Non c’è nel film una sola voce di dissenso contro Hamas. Al contrario si respira la consapevolezza che tra vent’anni si continuerà a morire in questo conflitto, che i bambini di oggi saranno i combattenti e le vittime di domani, che non ci sarà spazio per la mediazione.
Se il dissenso verso Hamas c’era, è finito prima della guerra. Hamas, Fatah e gli altri gruppi politici erano tutti sotto lo stesso fuoco, come i civili. Il dissenso c’era prima e ci sarà dopo, ma durante i bombardamenti i moderati hanno taciuto, anche se molti civili ripetono che non hanno mai aiutato la resistenza. Purtroppo la resistenza anti-israeliana dieci anni fa aveva le parole della sinistra, oggi parla con le parole di Hamas. Gaza è una terra di profughi e il 70% di loro non potranno mai tornare nelle proprie case, non hanno avuto alcun beneficio dagli accordi di Oslo. Gaza è un enorme campo profughi da cui non si può uscire, dove circa un milione di persone sono nutrite dalle Nazioni Unite… è un enorme campo di concentramento, grande come un terzo del Comune di Roma. Sono persone che non hanno né passaporto né Stato da sessant’anni. Ecco perché l’opinione pubblica di Gaza è molto radicalizzata.

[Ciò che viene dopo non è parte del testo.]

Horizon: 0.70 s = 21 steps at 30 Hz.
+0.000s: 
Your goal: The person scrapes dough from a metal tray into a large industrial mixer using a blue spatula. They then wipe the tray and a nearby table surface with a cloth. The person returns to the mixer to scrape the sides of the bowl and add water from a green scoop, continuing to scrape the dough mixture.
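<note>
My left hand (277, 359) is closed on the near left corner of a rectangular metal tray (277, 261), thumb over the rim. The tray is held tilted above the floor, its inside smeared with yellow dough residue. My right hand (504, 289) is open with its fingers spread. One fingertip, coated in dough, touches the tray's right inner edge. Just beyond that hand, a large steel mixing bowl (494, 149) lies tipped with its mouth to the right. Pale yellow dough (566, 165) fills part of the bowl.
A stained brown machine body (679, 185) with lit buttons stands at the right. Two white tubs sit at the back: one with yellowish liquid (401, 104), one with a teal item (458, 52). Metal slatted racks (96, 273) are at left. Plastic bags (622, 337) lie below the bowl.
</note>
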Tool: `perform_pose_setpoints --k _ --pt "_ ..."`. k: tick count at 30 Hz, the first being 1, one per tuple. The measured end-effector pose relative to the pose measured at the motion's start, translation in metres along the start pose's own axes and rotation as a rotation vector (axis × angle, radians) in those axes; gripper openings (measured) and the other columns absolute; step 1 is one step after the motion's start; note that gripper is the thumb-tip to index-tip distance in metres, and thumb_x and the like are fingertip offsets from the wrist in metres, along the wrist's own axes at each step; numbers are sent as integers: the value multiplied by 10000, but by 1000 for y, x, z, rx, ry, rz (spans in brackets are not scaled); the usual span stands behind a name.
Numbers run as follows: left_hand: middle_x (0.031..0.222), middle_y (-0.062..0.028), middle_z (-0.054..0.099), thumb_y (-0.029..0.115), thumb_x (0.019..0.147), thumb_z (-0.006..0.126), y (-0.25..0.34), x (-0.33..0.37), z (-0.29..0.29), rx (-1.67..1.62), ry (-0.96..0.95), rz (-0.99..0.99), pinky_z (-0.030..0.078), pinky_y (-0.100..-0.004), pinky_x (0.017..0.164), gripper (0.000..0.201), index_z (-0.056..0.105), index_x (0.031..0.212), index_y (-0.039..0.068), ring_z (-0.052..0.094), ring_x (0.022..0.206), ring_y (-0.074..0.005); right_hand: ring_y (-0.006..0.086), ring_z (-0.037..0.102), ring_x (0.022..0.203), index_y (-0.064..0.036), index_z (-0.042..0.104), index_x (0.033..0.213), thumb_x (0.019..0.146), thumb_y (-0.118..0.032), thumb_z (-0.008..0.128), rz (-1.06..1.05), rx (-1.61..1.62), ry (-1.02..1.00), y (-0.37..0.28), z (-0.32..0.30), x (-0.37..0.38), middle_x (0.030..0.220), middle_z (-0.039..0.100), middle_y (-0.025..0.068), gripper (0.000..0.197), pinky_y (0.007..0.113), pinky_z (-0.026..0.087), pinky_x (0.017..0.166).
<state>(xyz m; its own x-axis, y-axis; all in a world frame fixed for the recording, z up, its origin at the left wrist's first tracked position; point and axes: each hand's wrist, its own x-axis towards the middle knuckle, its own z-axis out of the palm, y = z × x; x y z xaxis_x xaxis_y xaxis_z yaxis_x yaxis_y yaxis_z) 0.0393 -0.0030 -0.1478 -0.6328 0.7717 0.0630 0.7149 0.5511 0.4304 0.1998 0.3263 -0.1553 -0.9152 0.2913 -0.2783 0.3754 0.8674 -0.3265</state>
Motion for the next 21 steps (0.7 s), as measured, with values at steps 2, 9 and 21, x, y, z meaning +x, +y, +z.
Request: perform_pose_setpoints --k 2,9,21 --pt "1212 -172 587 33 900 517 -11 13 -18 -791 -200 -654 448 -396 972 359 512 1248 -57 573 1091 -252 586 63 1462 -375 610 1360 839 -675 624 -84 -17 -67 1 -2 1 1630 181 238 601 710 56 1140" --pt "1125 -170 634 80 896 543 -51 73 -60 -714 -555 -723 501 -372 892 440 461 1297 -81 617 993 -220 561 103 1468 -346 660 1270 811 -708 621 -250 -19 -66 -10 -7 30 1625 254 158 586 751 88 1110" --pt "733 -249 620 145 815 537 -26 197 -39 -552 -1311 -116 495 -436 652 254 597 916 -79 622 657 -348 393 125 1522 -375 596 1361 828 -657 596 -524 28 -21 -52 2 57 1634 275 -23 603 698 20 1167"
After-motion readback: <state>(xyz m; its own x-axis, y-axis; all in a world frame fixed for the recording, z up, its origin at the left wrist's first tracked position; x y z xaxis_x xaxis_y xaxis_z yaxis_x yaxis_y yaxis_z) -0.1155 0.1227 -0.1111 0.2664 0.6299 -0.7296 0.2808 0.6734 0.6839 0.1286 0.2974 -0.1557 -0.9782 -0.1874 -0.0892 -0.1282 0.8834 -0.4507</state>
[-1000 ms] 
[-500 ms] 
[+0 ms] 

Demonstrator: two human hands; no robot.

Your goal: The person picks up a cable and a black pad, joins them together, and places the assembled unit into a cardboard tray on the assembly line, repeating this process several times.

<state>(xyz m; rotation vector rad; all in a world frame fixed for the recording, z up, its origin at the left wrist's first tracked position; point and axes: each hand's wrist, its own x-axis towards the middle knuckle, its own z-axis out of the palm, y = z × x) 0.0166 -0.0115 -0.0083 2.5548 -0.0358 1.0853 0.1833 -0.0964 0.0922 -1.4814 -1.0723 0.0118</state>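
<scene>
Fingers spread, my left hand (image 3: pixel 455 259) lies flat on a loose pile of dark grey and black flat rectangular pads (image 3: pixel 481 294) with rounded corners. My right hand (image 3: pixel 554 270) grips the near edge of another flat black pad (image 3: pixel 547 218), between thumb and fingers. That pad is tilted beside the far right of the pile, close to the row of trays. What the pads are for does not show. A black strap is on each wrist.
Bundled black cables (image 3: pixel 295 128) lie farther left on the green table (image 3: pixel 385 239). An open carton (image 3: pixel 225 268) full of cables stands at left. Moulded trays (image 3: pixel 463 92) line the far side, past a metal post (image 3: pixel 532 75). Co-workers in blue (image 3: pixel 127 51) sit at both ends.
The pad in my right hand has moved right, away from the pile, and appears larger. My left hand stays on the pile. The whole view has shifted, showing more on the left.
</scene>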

Il film lascia aperti molti interrogativi politici e accende la voglia di conoscere meglio e approfondire, al di là delle semplificazioni dei media, quegli scenari.
Il punto di vista del film non è politico, Piombo fuso non può rispondere a domande politiche, ma non credo che contenga esagerazioni o sbilanciamenti e penso che possa contribuire alla comprensione. Anche i palestinesi che vedono il film mi pongono interrogativi di questo tipo – “perché non hai mostrato di più il lato Fatah?” mi chiedono – ma io non volevo fare un saggio politico.

Pensa che il film potrà essere proiettato in Israele e servire al dialogo?
Agli israeliani Piombo fuso interessa poco, perché i morti israeliani in questo attacco sono stati solo 13 e l’attenzione dell’opinione pubblica in quel periodo era piuttosto concentrata sul Libano. Ma certamente credo che vedere quelle distruzioni sarebbe uno shock per molti israeliani.